**WHAT IS NEEDED**
The full listing, written out exactly and without images, is the expected result.
- - -
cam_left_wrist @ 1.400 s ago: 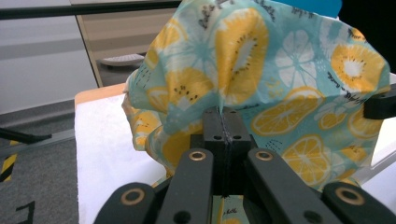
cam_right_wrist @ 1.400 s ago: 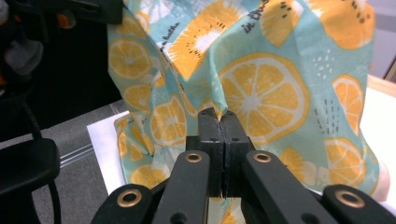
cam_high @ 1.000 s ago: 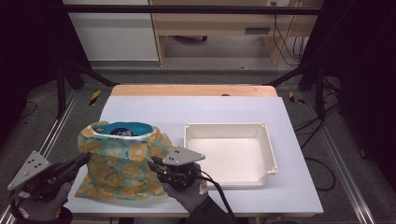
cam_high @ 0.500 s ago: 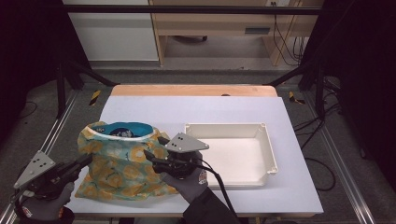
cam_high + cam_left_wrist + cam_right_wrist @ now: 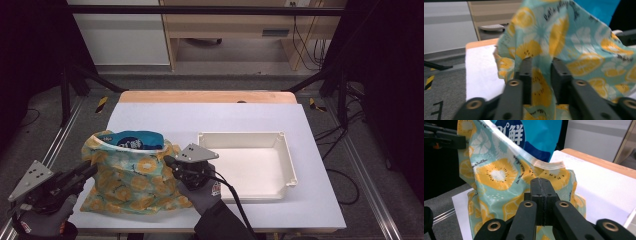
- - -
**EXERCISE OUTPUT**
cam_left_wrist @ 1.400 s ago: 
cam_right_wrist @ 1.400 s ago: 
cam_high @ 1.000 s ago: 
cam_high @ 0.500 s ago: 
cam_high + cam_left_wrist + cam_right_wrist @ now: 

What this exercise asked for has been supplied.